PubMatic is one of the United States' largest advertising technology companies. Since 2006, the company has created a complex, but highly efficient data infrastructure with eight global data centers. The company is one of the industry’s leaders in programmatic advertising innovation.
As of December 2020, PubMatic every day served 200 billion ad impressions, handled one trillion advertiser bids, and processed more than 2 Petabytes of new data.
Data Infrastructure / Data Environment
PubMatic is in hyper-scale mode. Its current environment includes 3,000+ nodes, 150+ Petabytes and 65+ open-source HDP (Horton Dataworks Platform) Clusters and is expanding rapidly. In addition, PubMatic uses other tools in the Hadoop big data stack, including Yarn, Kafka (50+ small Kafka clusters with 10-15+ nodes/cluster), Spark, and HBase.

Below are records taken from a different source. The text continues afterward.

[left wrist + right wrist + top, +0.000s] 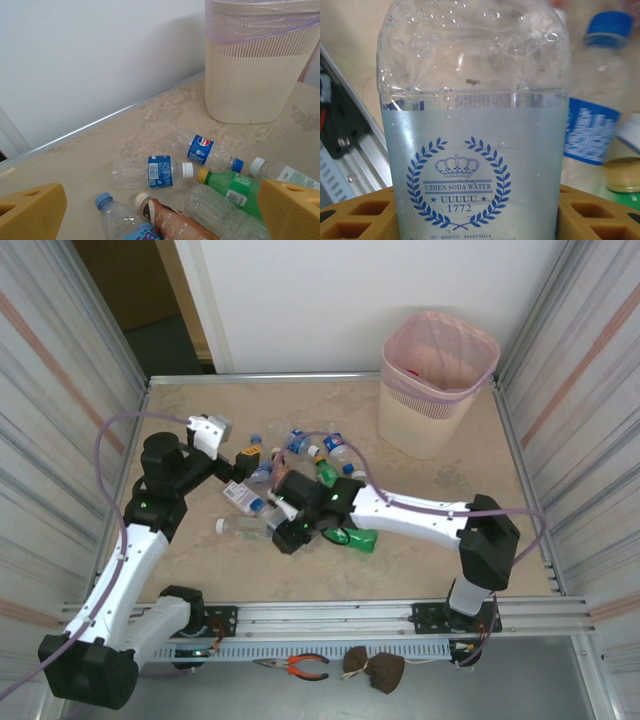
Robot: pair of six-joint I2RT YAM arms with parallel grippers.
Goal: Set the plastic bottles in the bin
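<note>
The left end effector is open wide above bottles on the desk near the bin. The right end effector holds a clear soda bottle.

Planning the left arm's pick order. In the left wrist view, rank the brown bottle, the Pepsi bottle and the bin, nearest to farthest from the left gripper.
1. Brown bottle: bottom centre, lying low between the two fingers.
2. Pepsi bottle: mid-frame, right of centre, lying on the table.
3. Bin: top right, standing near the back wall.
</note>
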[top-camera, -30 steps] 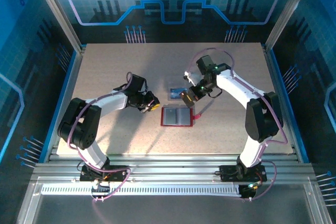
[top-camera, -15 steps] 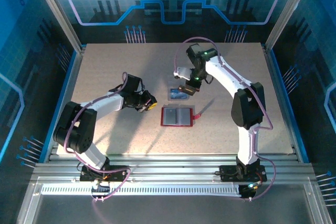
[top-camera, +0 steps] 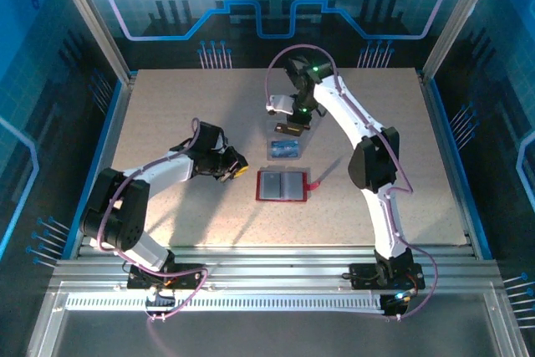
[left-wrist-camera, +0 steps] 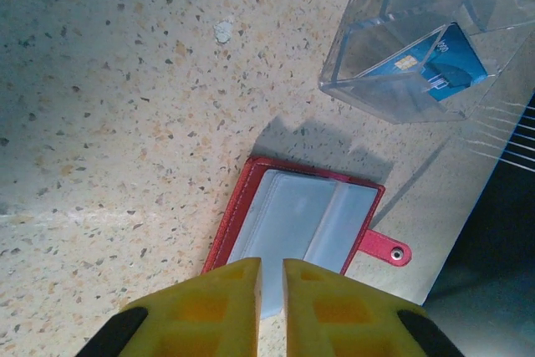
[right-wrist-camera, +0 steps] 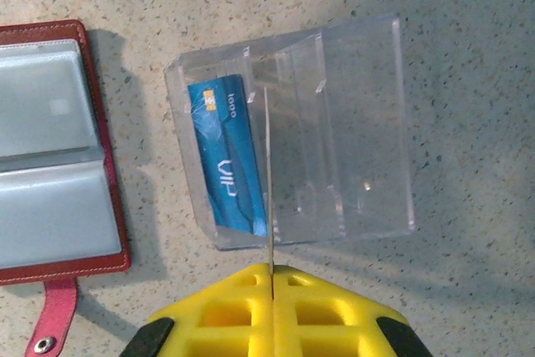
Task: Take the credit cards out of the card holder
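The left gripper (left-wrist-camera: 272, 272) hangs just left of the card holder (top-camera: 282, 185), its yellow fingers almost pressed together with a thin slit between them and nothing in it. The holder lies open and flat on the speckled table (left-wrist-camera: 109, 123). Its grey pockets face up and look empty, and the red strap tab (right-wrist-camera: 54, 319) sticks out from its right edge.

Just beyond the holder stands a clear box (right-wrist-camera: 359, 148) with upright dividers. A blue card (right-wrist-camera: 227, 156) already sits in the compartment nearest the holder. The right gripper (right-wrist-camera: 272, 275) is above that box on the holder's far side, its fingers pressed together on an edge-on card (right-wrist-camera: 270, 173) whose face cannot be read from here.

The step in hand looks to be dropping this card into the box. In the wrist view the held card lines up almost with a divider, so it may catch there. It would go better to shift a touch away from the holder, over the next free compartment, and come down straight with the card kept vertical. The fingers should spread only once the lower edge is inside the walls.

Count: two cards, one card holder, one clear box, two grippers
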Controlling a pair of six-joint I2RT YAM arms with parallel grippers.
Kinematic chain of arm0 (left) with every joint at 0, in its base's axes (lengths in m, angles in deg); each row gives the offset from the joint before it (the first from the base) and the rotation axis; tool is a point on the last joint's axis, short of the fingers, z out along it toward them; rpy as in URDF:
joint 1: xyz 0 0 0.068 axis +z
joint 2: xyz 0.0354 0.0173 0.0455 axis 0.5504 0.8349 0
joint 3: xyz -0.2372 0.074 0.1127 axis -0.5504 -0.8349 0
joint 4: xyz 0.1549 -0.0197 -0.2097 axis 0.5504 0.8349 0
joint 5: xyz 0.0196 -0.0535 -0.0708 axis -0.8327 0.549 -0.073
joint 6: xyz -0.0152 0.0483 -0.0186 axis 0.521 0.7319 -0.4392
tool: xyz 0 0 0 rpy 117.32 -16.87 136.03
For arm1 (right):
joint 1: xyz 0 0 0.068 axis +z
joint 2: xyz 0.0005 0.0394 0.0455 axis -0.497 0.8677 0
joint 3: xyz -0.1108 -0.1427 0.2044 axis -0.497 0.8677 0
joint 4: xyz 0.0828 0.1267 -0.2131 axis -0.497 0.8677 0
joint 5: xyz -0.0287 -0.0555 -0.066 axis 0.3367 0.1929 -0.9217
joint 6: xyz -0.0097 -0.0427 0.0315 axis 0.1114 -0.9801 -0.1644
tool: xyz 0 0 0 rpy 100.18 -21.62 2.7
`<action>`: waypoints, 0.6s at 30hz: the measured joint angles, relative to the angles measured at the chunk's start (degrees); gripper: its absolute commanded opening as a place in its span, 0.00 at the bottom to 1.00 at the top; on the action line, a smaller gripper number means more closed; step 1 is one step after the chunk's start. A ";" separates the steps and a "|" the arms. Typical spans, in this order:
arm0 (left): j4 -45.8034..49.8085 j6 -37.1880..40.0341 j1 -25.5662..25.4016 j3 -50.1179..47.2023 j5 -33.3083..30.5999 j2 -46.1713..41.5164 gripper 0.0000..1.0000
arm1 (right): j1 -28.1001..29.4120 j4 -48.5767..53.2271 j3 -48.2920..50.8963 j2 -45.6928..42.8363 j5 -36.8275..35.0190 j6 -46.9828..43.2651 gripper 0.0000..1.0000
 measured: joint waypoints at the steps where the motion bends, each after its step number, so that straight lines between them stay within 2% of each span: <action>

MTTR Improvement and PubMatic's Data Performance Situation
Because of its massively scaled environment, PubMatic consistently experienced high MTTR (Mean Time to Resolution) metrics, frequent outages, and performance bottlenecks.
Many of the issues stemmed from its large numbers of nodes — in one case, 1,500 nodes in a single cluster. The system’s instability resulted in time-consuming operational issues and constant daily firefighting. In addition, PubMatic was looking for ways to reduce its infrastructure and OEM support costs.
Data Operations Business Impact
When PubMatic’s data system performance wasn’t able to keep pace with its rapidly-expanding business requirements, the company decided to implement a data observability platform to improve reliability, scalability, and the return on investment on its data operations.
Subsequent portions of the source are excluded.